Received 9 May 2013; Accepted 11 July 2013

Academic Editor: Vito A. Vetrugno

Copyright © 2013 O. O. Nwankiti et al. This is an open access article distributed under the Creative Commons Attribution License, which permits unrestricted use, distribution, and reproduction in any medium, provided the original work is properly cited.

Abstract

Scrapie, a disease of sheep and goats with a progressive course and fatal outcome, has not been identified in Nigeria.

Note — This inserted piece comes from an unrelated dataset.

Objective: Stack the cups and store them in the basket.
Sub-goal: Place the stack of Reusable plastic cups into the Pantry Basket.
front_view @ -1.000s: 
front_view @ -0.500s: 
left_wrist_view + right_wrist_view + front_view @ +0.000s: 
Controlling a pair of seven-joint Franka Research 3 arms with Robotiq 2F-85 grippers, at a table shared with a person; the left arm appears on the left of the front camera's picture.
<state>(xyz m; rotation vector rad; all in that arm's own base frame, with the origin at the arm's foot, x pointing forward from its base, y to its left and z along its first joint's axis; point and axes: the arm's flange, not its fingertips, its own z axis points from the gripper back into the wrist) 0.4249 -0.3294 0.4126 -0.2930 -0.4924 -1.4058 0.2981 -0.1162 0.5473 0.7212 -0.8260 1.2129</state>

Anecdotal scrapie reports by livestock workers abound. Livestock diseases like scrapie form huddles in livestock economics of countries. For 8 months we surveyed for scrapie targeting emergency/casualty slaughter sheep and goats in Jos, Nigeria. We clinically examined 510 sheep and 608 goats of local breeds, aged from 12 months to 5 years. In total 31 (5.10%) goats and no sheep were clinically suspicious for scrapie. Caudal brainstem tissues of suspect animals collected postmortem were analyzed for the disease specific form of the prion protein, PrPSc, using Bio-Rad’s TeSeE ELISA rapid test kit. No sample was positive for scrapie. Fluorescent antibody test for rabies and H&E staining on samples were carried out for differential diagnosis. These showed no pathological lesions indicative for neurological disease. While our findings do not exclude the presence of scrapie in Jos, we demonstrate that targeted sampling of small ruminants for neuroinfectious disease is feasible in developing countries, pointing to the possibility of implementing such a monitoring scheme in Nigeria to prevent economic losses in small ruminant livestock as scrapie caveats from endemic countries have shown.